Yesterday I mentioned that the leaves of the dragonfruit seemed to be arranged with spiral symmetry. If one looks at the leaves in groups of three, they seem to be arrayed as shingles on a roof or scales on a fish. In fact another name for dragonfruit is ‘dragon scales’.
I thought that I would be able to demonstrate the overall spiral symmetry of the dragonfruit (DF) by looking at this fruit from the bottom.
I am afraid that I wasn’t able to capture this. The above watercolor sketch is actually mixed media, since I used pencil to outline most of the DF leaves. The grayish-beige area that includes some pencil shading, is actually the center of the fruit, where it is detached from the cactus plant on which it grows.
Not seen in the above view of the DF, is the hexagonal shape from which triangular leaves jutting out from the surface. These leaves, exiting the 2-dimensional surface of the DF (discounting the curvature of the fruit), disrupt a clear view of the hexagonal and spiral symmetry. They break up the visual symmetry.
[This analysis of the DF brings to mind Flatland, which I discussed in an earlier post, in which Edward Abbott, the author writing under the pseudonym ‘A. Square’ described a land of two dimensional creatures, which could not conceive of a third dimension. Is the dragonfruit an inter dimensional fruit?]
One can see a much clearer example of hexagonal elements in the photograph below:
There is nothing to disrupt the visual symmetry in the pineapple. The hexagonal elements are arranged diagonally, which suggest a spiral symmetry.
It would be interesting to see if the repetition of hexagonal shapes in the pineapple and the DF are common to fruit of other plants. Would that mean that the other plants are related to one another in some way? Is there a common ancestor from which the hexagonal shapes originated? Is there a bit of genetic code that is common to them all?

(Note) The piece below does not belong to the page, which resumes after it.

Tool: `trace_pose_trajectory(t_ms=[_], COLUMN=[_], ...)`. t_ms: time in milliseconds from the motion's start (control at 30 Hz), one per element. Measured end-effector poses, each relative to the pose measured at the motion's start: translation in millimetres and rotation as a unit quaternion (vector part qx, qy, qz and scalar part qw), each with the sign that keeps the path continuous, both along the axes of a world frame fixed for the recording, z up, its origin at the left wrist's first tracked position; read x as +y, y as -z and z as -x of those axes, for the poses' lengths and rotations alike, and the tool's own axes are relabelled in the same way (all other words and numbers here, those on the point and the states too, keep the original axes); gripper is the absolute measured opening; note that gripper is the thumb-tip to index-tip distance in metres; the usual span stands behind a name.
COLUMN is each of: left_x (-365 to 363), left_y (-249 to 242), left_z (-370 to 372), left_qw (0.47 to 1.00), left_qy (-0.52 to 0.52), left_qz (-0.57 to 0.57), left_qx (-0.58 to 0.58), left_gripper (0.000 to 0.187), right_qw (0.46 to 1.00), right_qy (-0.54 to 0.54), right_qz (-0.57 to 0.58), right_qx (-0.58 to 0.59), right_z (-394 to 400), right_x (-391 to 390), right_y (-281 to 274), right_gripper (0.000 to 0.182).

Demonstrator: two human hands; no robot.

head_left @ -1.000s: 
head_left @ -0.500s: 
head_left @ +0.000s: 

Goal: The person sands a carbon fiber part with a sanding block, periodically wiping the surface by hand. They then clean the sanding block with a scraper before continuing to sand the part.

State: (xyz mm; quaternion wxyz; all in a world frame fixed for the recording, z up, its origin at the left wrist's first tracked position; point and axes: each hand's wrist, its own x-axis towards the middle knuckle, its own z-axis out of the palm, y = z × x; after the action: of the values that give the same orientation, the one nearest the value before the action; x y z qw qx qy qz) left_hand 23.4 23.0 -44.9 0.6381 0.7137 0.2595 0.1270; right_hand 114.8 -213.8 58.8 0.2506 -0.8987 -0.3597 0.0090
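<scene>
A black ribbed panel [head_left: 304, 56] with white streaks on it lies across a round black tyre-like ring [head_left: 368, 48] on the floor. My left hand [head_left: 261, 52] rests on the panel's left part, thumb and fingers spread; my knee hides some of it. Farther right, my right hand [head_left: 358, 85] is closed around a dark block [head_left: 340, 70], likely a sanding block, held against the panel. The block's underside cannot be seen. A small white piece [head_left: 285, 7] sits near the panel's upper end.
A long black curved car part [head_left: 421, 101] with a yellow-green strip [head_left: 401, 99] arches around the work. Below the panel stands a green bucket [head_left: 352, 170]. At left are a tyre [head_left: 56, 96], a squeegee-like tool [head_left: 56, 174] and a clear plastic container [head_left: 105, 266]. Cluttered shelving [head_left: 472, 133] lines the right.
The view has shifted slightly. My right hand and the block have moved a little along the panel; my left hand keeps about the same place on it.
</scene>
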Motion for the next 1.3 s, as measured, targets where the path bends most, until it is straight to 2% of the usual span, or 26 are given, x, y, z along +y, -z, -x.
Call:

Hexagonal shapes are not restricted to the plant kingdom. They are also found in honeycombs, structures built by bees. How did this come about?
Interesting to ponder. If anyone has thoughts about this, I’m interested to hear.
Lots of natural occurrences of Spirals in plants. See (e.g.) here: http://www.maths.surrey.ac.uk/hosted-sites/R.Knott/Fibonacci/fibnat.html#plants or here: http://www.popmath.org.uk/rpamaths/rpampages/sunflower.html
Hexagons: just google:
& click “images” – there’s zillions!
There’s only three regular shapes that can “fill a plane” – triangle, square and hexagon; of these the hexagon has the smallest “edge/content” ratio so it’s more ‘economical’ in many ways.
Like the pics!
Thank you for your comment, Roger. I love the Fibonacci series!
I’ll have to look at the Dragonfruit again. If it has only five sides, maybe the leaf extension was it’s solution to the edge/content ratio!?
It would be interesting to understand if there is a common genetic sequence for symmetry in plants.
Fantastic pictures and discussion – I’m really enjoying this. By the way, don’t suppose you tried opening up your dragon fruit did you? It’s a bit of a surprise. But it has nothing to prompt more reflections on symmetry I’m afraid – more a discussion of chaos! I think you would need your titanium white anyway.